_Problem details_
Output the first line below and each one after it, exactly, up to and including the line holding "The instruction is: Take". Pictures should not be copied.

--------------------

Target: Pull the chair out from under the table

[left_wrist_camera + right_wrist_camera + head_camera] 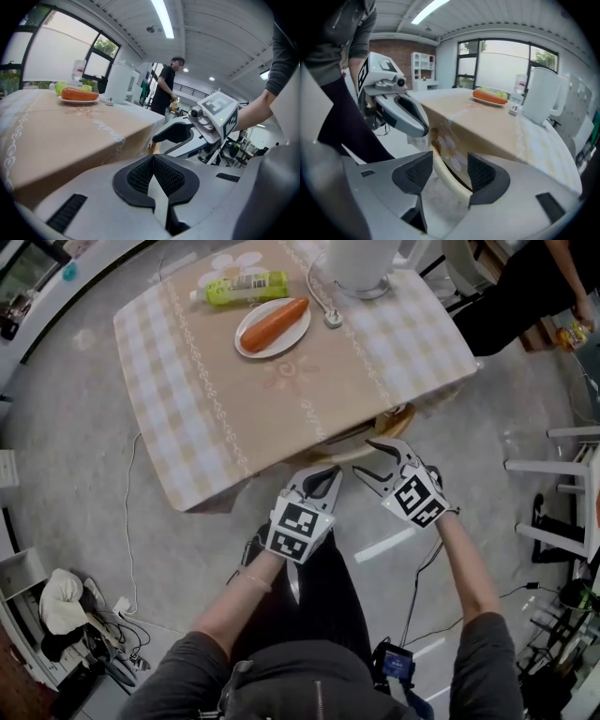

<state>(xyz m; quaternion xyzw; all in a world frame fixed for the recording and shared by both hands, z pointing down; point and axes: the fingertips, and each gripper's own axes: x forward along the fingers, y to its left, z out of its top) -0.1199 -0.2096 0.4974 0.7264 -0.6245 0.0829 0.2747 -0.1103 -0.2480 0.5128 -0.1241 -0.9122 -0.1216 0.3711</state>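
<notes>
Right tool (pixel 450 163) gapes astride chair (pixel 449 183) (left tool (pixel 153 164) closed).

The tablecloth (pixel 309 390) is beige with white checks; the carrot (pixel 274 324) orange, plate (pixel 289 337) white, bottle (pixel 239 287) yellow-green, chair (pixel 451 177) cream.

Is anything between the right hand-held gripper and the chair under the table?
Nothing visible does: the top rail of the chair lies between the open jaws of the right hand-held gripper. The tablecloth hangs just behind the rail.
</notes>
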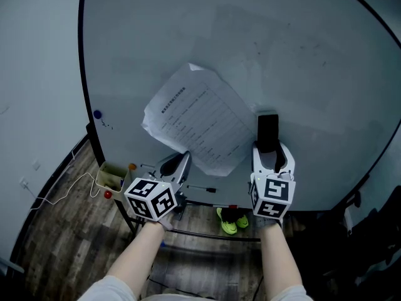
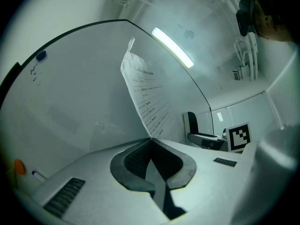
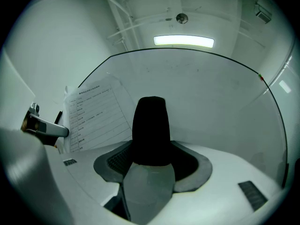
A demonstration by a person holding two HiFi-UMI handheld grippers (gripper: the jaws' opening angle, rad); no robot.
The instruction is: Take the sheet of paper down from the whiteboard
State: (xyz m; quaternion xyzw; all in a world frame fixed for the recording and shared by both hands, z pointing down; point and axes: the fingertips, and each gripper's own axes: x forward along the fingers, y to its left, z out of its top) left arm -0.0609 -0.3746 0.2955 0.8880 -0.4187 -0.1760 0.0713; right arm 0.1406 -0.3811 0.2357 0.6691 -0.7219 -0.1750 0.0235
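Note:
A printed sheet of paper (image 1: 197, 121) lies tilted on the whiteboard (image 1: 301, 74). Its top corner (image 2: 132, 46) curls away from the board. My left gripper (image 1: 185, 157) is shut on the sheet's lower left edge; in the left gripper view the paper (image 2: 145, 95) rises straight out of the closed jaw tips (image 2: 151, 138). My right gripper (image 1: 273, 150) stands just right of the sheet, shut on a black block (image 1: 268, 132) that sticks up between its jaws (image 3: 150, 142) close to the board. The black block (image 3: 150, 125) hides the board behind it.
A blue magnet (image 1: 97, 114) sticks to the board's left edge. Below it the tray holds a small box (image 1: 111, 175) and red and orange bits. Green shoes (image 1: 231, 221) and the board's stand are on the wooden floor below. A white cable (image 1: 59, 193) trails at the left.

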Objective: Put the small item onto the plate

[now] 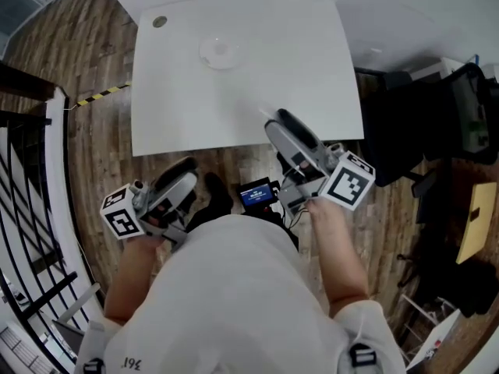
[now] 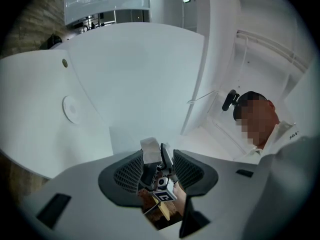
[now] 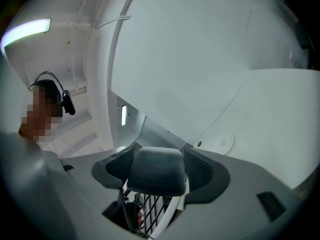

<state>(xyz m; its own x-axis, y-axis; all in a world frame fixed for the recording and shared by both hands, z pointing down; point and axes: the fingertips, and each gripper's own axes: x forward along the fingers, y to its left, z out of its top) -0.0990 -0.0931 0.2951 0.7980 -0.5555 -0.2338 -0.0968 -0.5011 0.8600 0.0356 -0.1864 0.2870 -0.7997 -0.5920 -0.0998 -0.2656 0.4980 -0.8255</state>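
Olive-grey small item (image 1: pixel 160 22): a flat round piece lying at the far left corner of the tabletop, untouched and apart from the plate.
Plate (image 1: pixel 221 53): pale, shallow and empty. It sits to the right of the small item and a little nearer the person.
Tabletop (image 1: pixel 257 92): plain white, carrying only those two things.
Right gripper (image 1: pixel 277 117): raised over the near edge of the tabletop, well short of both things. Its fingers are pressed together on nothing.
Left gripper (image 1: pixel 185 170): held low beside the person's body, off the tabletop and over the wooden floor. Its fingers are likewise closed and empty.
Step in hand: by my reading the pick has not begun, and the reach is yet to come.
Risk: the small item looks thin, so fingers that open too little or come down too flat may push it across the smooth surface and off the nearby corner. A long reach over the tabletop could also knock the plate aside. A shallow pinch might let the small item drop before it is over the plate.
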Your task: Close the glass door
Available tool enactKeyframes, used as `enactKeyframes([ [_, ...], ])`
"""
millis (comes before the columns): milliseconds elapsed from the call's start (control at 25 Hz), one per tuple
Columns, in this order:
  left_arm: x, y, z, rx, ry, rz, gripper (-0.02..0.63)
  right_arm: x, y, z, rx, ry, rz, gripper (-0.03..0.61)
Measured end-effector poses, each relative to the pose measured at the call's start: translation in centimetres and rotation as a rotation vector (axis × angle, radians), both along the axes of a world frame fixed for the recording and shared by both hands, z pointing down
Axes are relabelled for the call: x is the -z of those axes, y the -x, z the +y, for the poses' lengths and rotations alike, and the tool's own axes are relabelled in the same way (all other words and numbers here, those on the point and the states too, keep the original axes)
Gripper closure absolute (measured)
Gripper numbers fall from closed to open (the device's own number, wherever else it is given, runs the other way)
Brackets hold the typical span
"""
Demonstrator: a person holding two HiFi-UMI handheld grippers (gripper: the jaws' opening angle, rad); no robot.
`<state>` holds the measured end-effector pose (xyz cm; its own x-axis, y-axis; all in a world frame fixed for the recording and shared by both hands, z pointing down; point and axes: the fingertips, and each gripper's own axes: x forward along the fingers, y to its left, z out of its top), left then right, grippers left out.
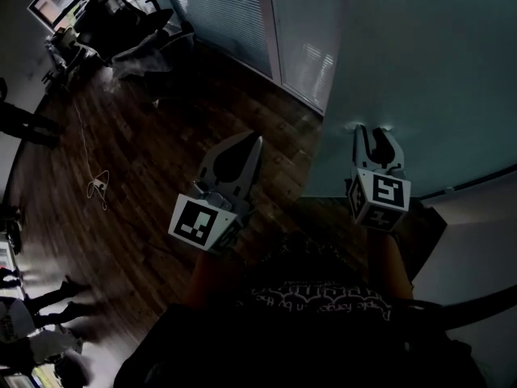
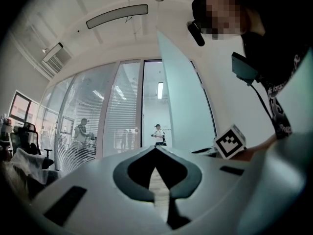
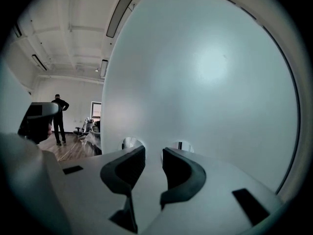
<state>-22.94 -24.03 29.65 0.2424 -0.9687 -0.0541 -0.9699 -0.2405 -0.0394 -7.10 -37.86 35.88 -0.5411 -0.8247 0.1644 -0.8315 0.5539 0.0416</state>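
The glass door (image 1: 404,55) is a tall frosted pale panel standing at the right of the head view. It fills most of the right gripper view (image 3: 205,72), and its edge shows in the left gripper view (image 2: 183,106). My right gripper (image 1: 376,132) points at the panel with its tips close against it. Its jaws (image 3: 153,151) stand apart with only door surface between them. Two round metal fittings (image 3: 131,143) (image 3: 182,146) sit on the door just past the fingertips. My left gripper (image 1: 257,140) hangs over the wood floor left of the door, its tips (image 2: 155,149) together and empty.
Dark wood floor (image 1: 161,136) spreads to the left, with a pale cable (image 1: 97,186) lying on it. A black office chair (image 1: 113,14) stands far left. A glass wall with blinds (image 1: 218,6) runs behind. A person (image 3: 58,119) stands far off; another person (image 2: 157,133) is beyond the doorway.
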Motion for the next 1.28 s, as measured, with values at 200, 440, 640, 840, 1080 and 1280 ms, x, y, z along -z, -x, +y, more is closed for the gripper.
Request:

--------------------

_Expected output_
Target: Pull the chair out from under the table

[left_wrist_camera + right_wrist_camera + head_camera] 

<state>(xyz m; quaternion xyzw; all in a world frame fixed for the recording and shared by both hands, z pointing down; point and axes: the fingertips, and each gripper's own axes: x forward along the fingers, y to its left, z out of its top) -0.1199 -0.2096 0.4974 0.7264 -0.6245 0.0829 0.2747 -0.1103 -0.2480 0.5128 -0.1241 -0.9122 -0.1216 0.3711</state>
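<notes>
Right tool (pixel 450 163) gapes astride chair (pixel 449 183) (left tool (pixel 153 164) closed).

The tablecloth (pixel 309 390) is beige with white checks; the carrot (pixel 274 324) orange, plate (pixel 289 337) white, bottle (pixel 239 287) yellow-green, chair (pixel 451 177) cream.

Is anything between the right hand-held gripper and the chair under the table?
Nothing visible does: the top rail of the chair lies between the open jaws of the right hand-held gripper. The tablecloth hangs just behind the rail.
</notes>
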A demonstration by a person holding two HiFi-UMI handheld grippers (gripper: the jaws' opening angle, rad); no robot.
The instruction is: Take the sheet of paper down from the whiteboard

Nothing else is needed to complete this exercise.